Figure 2 WriteSet conflict detection process
- If the hash value of row 1 in the WriteSet can be found in the hash map which stores recently committed transactions, row 1 is in conflict with the hash map. The SQL thread changes the sequence_number value of row 1 in the hash map to 130 and the last_committed value of the WriteSet to 120.
- If the hash value of row 7 in the WriteSet can be found in the hash map which stores recently committed transactions, row 7 is in conflict with the hash map. The SQL thread changes the sequence_number value of row 7 in the hash map to 130. The sequence_number value of row 7 in the hash map is 114, which is less than 120 (the last_committed value of the WriteSet). Therefore, the SQL thread does not change the last_committed value of the WriteSet.
- If the hash value of row 6 in the WriteSet can be found in the hash map which stores recently committed transactions, row 6 is in conflict with the hash map. The SQL thread changes the sequence_number value of row 6 in the hash map to 130. The sequence_number value of row 6 in the hash map is 105, which is less than 120 (the last_committed value of the WriteSet). Therefore, the SQL thread does not change the last_committed value of the WriteSet.
- The hash value row 10 in the WriteSet cannot be found in the hash map which stores recently committed transactions. The SQL thread inserts a new record into the hash map.

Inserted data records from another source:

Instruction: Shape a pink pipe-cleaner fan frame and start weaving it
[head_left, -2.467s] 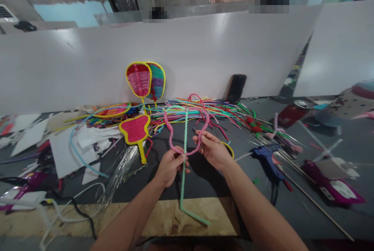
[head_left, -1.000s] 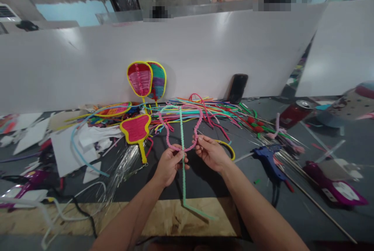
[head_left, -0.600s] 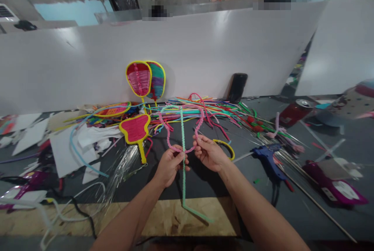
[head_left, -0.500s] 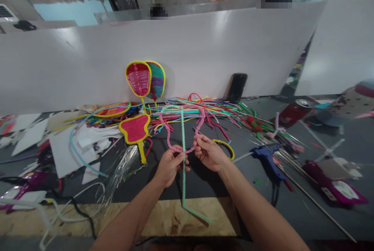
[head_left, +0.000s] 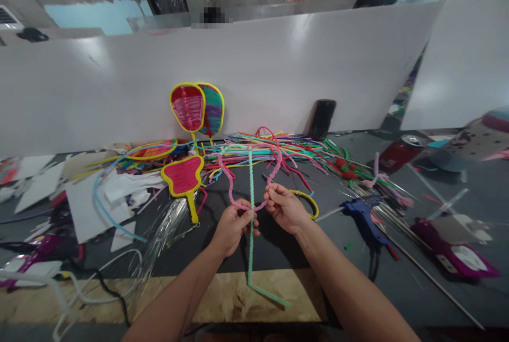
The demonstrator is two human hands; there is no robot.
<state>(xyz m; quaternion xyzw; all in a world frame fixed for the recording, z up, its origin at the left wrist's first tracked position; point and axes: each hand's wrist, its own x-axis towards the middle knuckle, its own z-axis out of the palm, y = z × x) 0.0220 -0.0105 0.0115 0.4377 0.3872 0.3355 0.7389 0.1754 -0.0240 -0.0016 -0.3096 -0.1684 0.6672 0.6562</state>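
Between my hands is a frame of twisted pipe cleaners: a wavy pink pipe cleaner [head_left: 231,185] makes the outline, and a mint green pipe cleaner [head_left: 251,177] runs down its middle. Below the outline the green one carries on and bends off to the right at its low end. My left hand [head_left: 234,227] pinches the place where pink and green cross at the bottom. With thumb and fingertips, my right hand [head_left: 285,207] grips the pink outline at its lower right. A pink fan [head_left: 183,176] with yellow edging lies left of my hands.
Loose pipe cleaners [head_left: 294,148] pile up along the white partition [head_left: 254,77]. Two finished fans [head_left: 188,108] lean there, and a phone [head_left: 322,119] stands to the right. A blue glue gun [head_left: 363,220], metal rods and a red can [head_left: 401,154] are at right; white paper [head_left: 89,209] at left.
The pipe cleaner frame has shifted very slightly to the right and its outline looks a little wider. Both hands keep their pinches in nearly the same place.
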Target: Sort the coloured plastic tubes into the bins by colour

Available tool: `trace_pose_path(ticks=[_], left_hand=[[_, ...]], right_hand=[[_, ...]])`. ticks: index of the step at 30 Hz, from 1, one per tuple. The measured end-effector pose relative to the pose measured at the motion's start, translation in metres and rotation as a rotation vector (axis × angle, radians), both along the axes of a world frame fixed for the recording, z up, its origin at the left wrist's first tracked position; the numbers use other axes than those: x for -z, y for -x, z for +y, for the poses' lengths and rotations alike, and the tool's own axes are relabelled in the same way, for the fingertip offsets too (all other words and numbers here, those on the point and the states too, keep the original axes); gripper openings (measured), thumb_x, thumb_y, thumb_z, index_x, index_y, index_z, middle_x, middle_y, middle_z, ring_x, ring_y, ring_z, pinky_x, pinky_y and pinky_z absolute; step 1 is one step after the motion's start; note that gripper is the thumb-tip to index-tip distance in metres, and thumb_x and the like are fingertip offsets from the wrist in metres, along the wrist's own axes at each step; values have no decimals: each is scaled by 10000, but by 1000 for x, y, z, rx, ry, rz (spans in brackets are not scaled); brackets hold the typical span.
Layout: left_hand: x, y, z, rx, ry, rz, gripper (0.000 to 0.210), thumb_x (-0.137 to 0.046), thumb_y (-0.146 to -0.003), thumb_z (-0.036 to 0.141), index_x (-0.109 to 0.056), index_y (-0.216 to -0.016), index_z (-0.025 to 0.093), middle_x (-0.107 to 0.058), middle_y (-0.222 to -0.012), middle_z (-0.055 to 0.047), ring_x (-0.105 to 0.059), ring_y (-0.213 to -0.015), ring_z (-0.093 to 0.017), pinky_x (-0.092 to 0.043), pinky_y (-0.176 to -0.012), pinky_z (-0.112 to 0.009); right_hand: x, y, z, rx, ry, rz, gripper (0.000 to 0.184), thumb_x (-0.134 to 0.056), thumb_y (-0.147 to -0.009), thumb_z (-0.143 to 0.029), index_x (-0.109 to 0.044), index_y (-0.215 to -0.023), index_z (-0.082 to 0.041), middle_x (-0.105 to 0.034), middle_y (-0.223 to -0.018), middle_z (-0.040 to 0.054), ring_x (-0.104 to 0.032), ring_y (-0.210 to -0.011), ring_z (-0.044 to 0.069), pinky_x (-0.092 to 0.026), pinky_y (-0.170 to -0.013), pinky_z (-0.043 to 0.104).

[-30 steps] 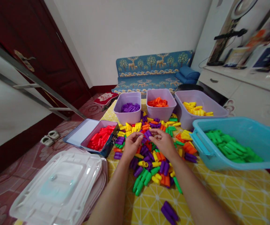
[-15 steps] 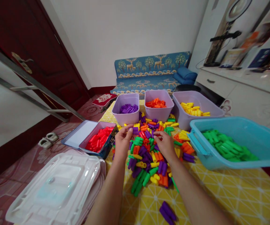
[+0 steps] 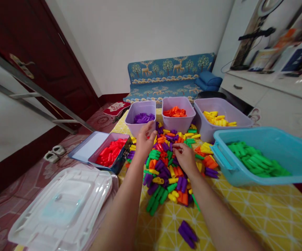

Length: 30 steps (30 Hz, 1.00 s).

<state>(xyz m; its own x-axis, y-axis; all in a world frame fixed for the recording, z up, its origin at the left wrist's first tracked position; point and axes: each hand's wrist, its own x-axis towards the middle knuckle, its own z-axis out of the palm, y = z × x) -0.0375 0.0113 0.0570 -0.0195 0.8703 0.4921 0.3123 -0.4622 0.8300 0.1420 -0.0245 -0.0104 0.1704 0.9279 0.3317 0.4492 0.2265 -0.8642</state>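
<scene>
My left hand (image 3: 144, 142) is raised at the front of the lilac bin (image 3: 133, 128) that holds purple plastic pieces (image 3: 144, 118). Its fingers are apart, and nothing shows between them. Over the mixed pile of plastic pieces (image 3: 162, 169), my right hand (image 3: 185, 157) has its fingers curled together at the tips. A purple piece (image 3: 171, 146) is right by those fingertips; whether they grip it is unclear. Green, yellow, orange, red and purple tube-like pieces make up the pile.
Lilac bins of orange pieces (image 3: 175, 112) and yellow pieces (image 3: 217, 119) stand behind the pile. A turquoise tub (image 3: 234, 179) of green pieces is right; an open tin (image 3: 119, 164) of red pieces is left. Clear lids (image 3: 88, 212) lie nearer. Two joined purple pieces (image 3: 187, 234) lie in front.
My left hand has risen from the pile toward the purple pieces' bin, and its fingers have spread. My right hand stays over the pile, almost unmoved. The view has shifted slightly.
</scene>
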Motion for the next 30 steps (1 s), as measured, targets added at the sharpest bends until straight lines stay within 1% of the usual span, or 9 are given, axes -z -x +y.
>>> trace_pose_path(ticks=[2,5,9,11,14,17,21,25,30], left_hand=[[22,-7,-9,-68,21,241,423,-561,-835,226,-570,-1254,168,-611,-1229,-128,-547,-1184,-255,-401,-1056,-422],[44,-16,-16,-184,96,514,586,-624,-772,221,-494,-1336,131,-491,-1350,-192,-441,-1288,-317,-351,-1085,-466],[45,-18,-15,-204,163,679,647,-657,-710,226,-500,-1338,197,-519,-1294,-169,-505,-1208,-328,-410,-1018,-478],[38,-14,-16,-117,162,661,644,-639,-678,155,-524,-1308,222,-582,-1206,-124,-565,-1122,-281,-450,-978,-423],[31,-8,-21,121,128,593,595,-607,-637,66,-603,-1209,226,-634,-1146,-76,-595,-1068,-235,-462,-968,-366],[34,-5,-29,290,117,503,501,-585,-647,41,-666,-1111,214,-660,-1144,-62,-600,-1078,-224,-443,-999,-368],[48,-6,-33,181,135,262,420,-553,-721,57,-648,-1113,172,-674,-1143,-77,-608,-1092,-211,-443,-1002,-367],[55,-8,-33,123,143,131,324,-600,-730,96,-665,-1042,155,-705,-1042,-74,-644,-1003,-204,-479,-941,-339],[55,-9,-34,153,131,129,243,-632,-740,146,-689,-975,158,-724,-948,-50,-665,-880,-184,-512,-855,-310]], right_hand=[[1,0,0,-10,11,32,210,-539,-760,-269,-678,-893,-184,-706,-872,61,-650,-691,189,-525,-693,337],[1,0,0,-15,21,48,208,-545,-757,-277,-673,-892,-184,-709,-870,60,-653,-688,191,-530,-683,337],[1,0,0,-23,21,51,214,-548,-758,-285,-670,-901,-182,-713,-884,62,-654,-690,190,-533,-685,337],[2,0,1,-27,29,58,223,-548,-762,-290,-669,-913,-179,-715,-882,63,-656,-692,190,-533,-685,335],[3,1,1,-28,31,76,248,-543,-763,-286,-666,-949,-178,-716,-902,63,-654,-697,181,-530,-683,323],[-2,3,-1,-71,25,84,327,-539,-736,-235,-647,-1041,-186,-707,-990,55,-636,-680,149,-523,-680,298],[-14,6,-9,-162,61,-2,381,-526,-695,-169,-655,-1053,-200,-705,-960,24,-595,-629,120,-499,-647,263],[-20,10,-13,-183,52,-149,365,-609,-739,-288,-653,-1092,-208,-673,-819,9,-557,-583,133,-474,-601,272],[-18,9,-11,-193,-102,-145,205,-610,-795,-336,-688,-916,-190,-660,-903,53,-619,-798,185,-490,-737,306]])
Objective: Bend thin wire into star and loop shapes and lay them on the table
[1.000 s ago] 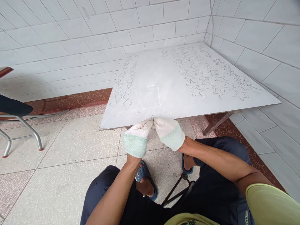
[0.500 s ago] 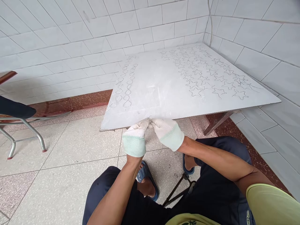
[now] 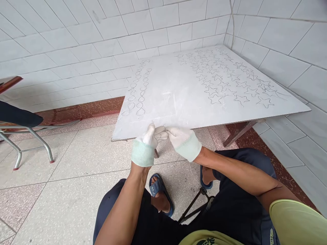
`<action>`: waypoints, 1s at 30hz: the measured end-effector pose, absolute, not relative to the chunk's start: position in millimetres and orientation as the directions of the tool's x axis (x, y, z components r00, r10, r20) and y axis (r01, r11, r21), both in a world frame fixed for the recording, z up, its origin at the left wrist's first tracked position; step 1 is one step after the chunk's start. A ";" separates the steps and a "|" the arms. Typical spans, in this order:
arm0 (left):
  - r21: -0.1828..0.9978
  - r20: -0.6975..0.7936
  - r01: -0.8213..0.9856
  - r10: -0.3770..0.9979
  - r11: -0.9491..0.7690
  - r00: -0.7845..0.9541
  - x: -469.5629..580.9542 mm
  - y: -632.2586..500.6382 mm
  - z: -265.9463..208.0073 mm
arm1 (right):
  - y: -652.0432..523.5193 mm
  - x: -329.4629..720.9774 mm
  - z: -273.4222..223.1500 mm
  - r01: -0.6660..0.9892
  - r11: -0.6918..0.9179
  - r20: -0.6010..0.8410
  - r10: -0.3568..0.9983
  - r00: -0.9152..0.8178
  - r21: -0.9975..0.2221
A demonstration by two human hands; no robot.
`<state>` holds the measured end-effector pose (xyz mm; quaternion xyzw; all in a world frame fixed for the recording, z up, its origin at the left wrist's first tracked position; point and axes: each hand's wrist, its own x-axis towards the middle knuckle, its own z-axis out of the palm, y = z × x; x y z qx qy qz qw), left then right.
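Note:
Both of my hands wear white knit gloves with pale green cuffs and meet over the near edge of the board. Between them is a thin bent wire (image 3: 165, 126), small and only partly visible. My right hand (image 3: 180, 139) is closed, pinching the wire at its fingertips. My left hand (image 3: 149, 141) has its fingers curled with the wire lying across them, and its thumb stands raised apart from the fingers. The white board (image 3: 168, 85) ahead bears several star-shaped wires (image 3: 215, 98) on the right and twisted-loop wires (image 3: 140, 109) in rows on the left.
White tiled walls (image 3: 176, 29) meet at a corner behind the board. A wooden leg (image 3: 231, 134) stands beneath it. A metal-framed stool (image 3: 35, 143) with a dark-clothed limb above it is at the left. A dark metal frame (image 3: 194, 206) lies between my legs.
My left thumb has lifted off the fingertips, and the left hand has turned and shifted slightly left. My right hand keeps its pinch. The view has moved slightly.

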<state>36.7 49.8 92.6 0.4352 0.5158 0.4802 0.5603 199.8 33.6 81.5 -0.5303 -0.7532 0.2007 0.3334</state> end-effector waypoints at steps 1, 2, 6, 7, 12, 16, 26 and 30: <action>0.985 -0.162 -0.058 0.987 0.162 -0.012 32.5 50.8 94.0 | 32.5 199.7 81.9 0.666 0.351 0.304 0.933 -0.192 -0.658; 0.989 -0.146 -0.028 0.989 0.146 -0.028 28.1 51.2 95.7 | 31.4 199.3 81.8 0.668 0.350 0.325 0.930 -0.168 -0.656; 0.993 -0.061 0.107 0.998 0.057 0.028 14.9 51.0 102.8 | 29.3 197.4 78.9 0.674 0.367 0.371 0.917 -0.146 -0.641; 0.989 -0.070 0.135 0.996 0.061 0.056 13.4 51.2 104.2 | 29.4 197.0 78.2 0.675 0.371 0.369 0.916 -0.154 -0.638; 0.983 -0.124 0.148 0.988 0.109 0.095 12.9 52.1 105.6 | 32.9 195.6 77.2 0.615 0.433 0.376 0.898 -0.230 -0.659; 0.985 -0.105 0.153 0.984 0.084 0.140 12.1 49.8 102.9 | 35.4 196.4 76.3 0.611 0.448 0.365 0.893 -0.265 -0.653; 0.988 -0.107 0.122 0.984 0.090 0.143 13.0 53.5 96.5 | 40.5 198.0 62.9 0.739 0.470 0.382 0.872 -0.305 -0.482; 0.981 -0.096 0.176 0.990 0.078 0.099 10.4 51.8 103.3 | 39.1 200.9 69.4 0.738 0.475 0.338 0.876 -0.344 -0.479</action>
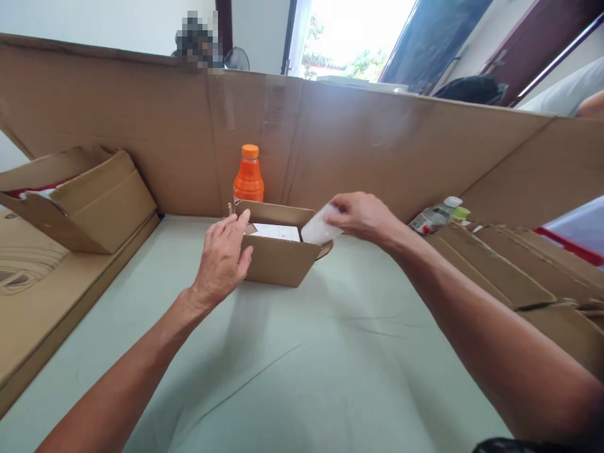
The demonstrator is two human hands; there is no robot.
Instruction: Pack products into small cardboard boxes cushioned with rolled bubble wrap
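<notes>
A small open cardboard box (278, 261) stands on the pale green cloth, with a flat white item (278, 232) inside it. My left hand (224, 248) rests against the box's left end, fingers stretched out and slightly apart. At the box's right end, my right hand (358, 214) grips a whitish, rounded-cornered piece (322, 225) between thumb and fingers. That piece tilts down, its lower end at or inside the box rim; its exact kind cannot be made out. Just behind the box is an orange bottle (249, 176), its lower part hidden.
A tall cardboard wall (377, 145) runs across the back. On the left, an open carton (104, 201) sits on a larger cardboard surface. To the right are a clear bottle (438, 215) and more cardboard boxes (500, 264). Beyond the wall is a blurred person (197, 41).
</notes>
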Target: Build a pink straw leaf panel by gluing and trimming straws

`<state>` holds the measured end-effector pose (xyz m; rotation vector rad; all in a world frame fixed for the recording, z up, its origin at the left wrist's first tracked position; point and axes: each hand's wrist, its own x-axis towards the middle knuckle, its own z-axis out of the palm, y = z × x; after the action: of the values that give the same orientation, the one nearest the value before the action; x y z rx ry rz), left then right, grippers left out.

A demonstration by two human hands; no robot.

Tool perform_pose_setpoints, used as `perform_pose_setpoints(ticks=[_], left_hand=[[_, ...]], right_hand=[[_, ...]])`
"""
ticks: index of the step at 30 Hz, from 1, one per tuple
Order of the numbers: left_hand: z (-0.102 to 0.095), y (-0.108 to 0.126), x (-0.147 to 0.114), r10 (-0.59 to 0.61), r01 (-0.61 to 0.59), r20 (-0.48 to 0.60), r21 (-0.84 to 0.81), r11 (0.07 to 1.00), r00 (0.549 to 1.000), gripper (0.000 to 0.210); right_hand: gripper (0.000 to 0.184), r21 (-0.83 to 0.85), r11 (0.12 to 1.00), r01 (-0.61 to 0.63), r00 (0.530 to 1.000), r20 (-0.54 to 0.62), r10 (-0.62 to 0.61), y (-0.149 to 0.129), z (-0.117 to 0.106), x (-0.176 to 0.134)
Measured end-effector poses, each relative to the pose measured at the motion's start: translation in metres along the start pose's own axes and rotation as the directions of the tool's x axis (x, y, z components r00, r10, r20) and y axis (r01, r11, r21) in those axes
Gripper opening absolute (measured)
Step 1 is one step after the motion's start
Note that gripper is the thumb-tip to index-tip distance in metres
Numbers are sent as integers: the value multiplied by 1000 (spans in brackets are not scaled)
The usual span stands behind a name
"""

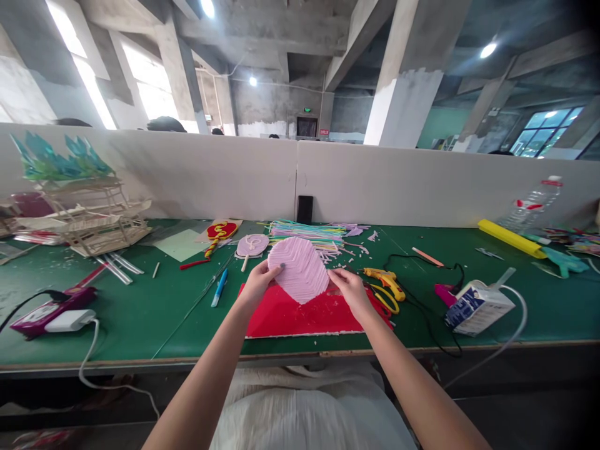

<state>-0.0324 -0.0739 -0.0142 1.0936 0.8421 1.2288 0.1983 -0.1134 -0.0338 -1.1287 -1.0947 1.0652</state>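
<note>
Between my two hands a pink ribbed leaf-shaped panel [300,269] is held up, its surface covered in slanting strips that meet along the middle. My left hand [261,279] pinches its left edge, thumb on the front. At the right edge, my right hand [347,289] grips it between thumb and fingers. Below the panel lies a red board [300,322] on the green table. Behind it is a pile of pastel-coloured thin strips [307,231]. A small pink fan-shaped piece on a stick [252,245] rests left of the panel.
Right of the board lie yellow-handled scissors [388,300] and a yellow glue gun [385,281] with its black cord. A blue pen [219,287] and a red fan-shaped piece [221,231] are on the left. A drink carton [478,307] and a power strip [54,312] stand farther out.
</note>
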Motion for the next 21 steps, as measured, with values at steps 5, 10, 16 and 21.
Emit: perform_pose_setpoints(ticks=[5, 10, 16, 21], left_hand=[[-3, -1, 1, 8, -8, -18, 6, 1000, 1000, 54], [1, -6, 0, -8, 7, 14, 77, 997, 1000, 55], [10, -10, -7, -40, 39, 69, 12, 999, 997, 56], [17, -15, -12, -112, 108, 157, 36, 994, 981, 56]], right_hand=[[38, -13, 1000, -18, 999, 40, 19, -4, 4, -2], [43, -87, 996, -37, 996, 80, 44, -3, 6, -3], [43, -67, 998, 10, 995, 103, -3, 3, 2, -3], [42, -49, 998, 30, 997, 76, -26, 3, 1, -1]])
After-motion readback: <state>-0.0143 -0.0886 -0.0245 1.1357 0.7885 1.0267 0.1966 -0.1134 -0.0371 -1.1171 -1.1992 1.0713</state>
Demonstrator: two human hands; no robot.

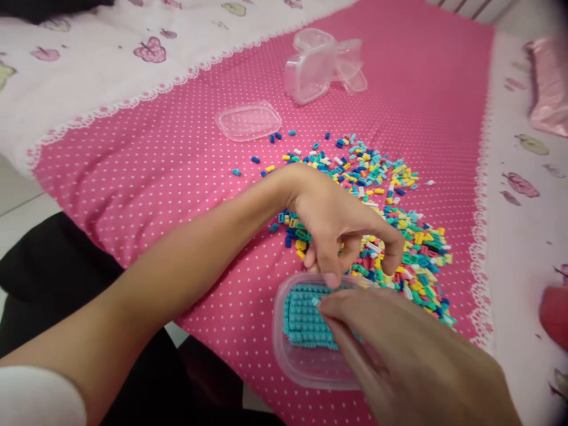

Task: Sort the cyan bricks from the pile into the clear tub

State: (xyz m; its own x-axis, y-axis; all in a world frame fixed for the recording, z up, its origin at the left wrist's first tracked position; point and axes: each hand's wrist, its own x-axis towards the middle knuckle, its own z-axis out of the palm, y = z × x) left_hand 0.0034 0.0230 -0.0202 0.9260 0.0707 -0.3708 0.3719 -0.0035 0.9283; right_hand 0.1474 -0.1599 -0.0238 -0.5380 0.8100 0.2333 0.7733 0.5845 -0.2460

Row 1, row 7, and row 6 in the WriteSet are in conflict with the hash map and therefore cannot be executed concurrently on secondary databases. Row 10 is not conflict with the hash map and therefore can be executed on secondary databases.
Application Scenarios
Parallel replication enhances the performance of replaying new data on the secondary database, facilitating the query of latest data. However, parallel replication does not ensure that real-time updated data can be queried.